Atento aos terminais e ao programa, o cientista começou o procedimento, exatamente como do “paciente” anterior.
O cientista e paciente, em pouco tempo, começou a apresentar evidentes movimentos rápidos dos olhos, os REM’s. Ele sonhava.
- Ora, vamos. O que vem a seguir?
Os sensores pareciam normais. O relaxamento havia sido atingido. O voluntário anterior poderia ter tido uma reação alérgica ao fármaco, embora não estivesse em seus registos nenhuma informação relativa à qualquer alergia. Poderia ter sido influenciado pelos estímulos elétricos, associados ao cansaço e stress? Quem poderia saber?
Ele olhou o amigo adormecido e relaxou um pouco a guarda.
- Provavelmente efeitos colaterais… que droga!

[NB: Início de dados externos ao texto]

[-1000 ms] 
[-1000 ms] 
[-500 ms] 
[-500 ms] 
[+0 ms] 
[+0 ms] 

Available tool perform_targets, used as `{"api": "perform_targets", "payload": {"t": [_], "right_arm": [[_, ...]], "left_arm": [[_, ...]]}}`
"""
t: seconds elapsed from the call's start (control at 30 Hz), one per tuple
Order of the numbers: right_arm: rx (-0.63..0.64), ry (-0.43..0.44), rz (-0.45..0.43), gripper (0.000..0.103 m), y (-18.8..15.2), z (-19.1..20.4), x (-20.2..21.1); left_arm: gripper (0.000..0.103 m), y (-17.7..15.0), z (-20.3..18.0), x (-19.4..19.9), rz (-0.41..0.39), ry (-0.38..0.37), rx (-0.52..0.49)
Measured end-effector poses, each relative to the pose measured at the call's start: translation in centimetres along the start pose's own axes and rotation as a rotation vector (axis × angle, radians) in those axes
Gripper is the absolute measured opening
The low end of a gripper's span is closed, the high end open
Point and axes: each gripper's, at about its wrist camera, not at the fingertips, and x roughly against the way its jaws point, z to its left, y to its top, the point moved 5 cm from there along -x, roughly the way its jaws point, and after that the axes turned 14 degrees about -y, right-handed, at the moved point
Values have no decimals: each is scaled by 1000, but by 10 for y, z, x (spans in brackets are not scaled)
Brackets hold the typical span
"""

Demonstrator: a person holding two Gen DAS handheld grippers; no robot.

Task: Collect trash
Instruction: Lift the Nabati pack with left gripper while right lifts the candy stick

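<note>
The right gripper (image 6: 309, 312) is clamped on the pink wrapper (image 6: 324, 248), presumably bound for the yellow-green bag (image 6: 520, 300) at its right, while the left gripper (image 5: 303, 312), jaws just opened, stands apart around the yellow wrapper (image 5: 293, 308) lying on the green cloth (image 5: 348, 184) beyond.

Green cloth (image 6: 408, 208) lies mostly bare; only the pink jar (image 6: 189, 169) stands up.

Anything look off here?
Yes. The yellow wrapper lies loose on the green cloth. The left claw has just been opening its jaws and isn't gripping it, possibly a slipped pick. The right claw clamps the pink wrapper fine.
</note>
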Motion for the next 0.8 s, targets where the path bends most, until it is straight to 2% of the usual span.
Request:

Ouviu um bip. A linha do cardiograma moveu-se em ritmos mais frequentes e rápidos. Ele não havia mudado nada na programação. Devia ser uma reação ao sonho. O homem agitou-se e começou a mover a cabeça de um lado para o outro.
- Oh, oh… e agora?
Ele não podia mudar o programa a meio do experimento. O cardiograma parecia aos saltos, numa sequência de pulsos repetidos. O paciente fechou as mãos e começou a mover-se em espasmos. Gritou uma vez. Depois outra.
- Fuuck! Não outra vez…
 Ele desligou os aparelhos, tirou os fones e entrou na sala, abriu a cápsula e arrancou os terminais do corpo do colega. Aplicou-lhe glicose e cafeína, sem soltar-lhe os braços. Chamou-o pelo nome, levantando-lhe o torso e agitando-o. O outro reagiu, meio sonolento, depois olhou o cientista, com os olhos esgazeados.
- Putaquepariu! O que foi aquilo?
- O que foi que tu viste? Conta!
Ele olhou o amigo cientista nos olhos e disse, devagar e em baixo tom:
- Eu já sei o que aconteceu…  Nós estamos com um problema… e grande!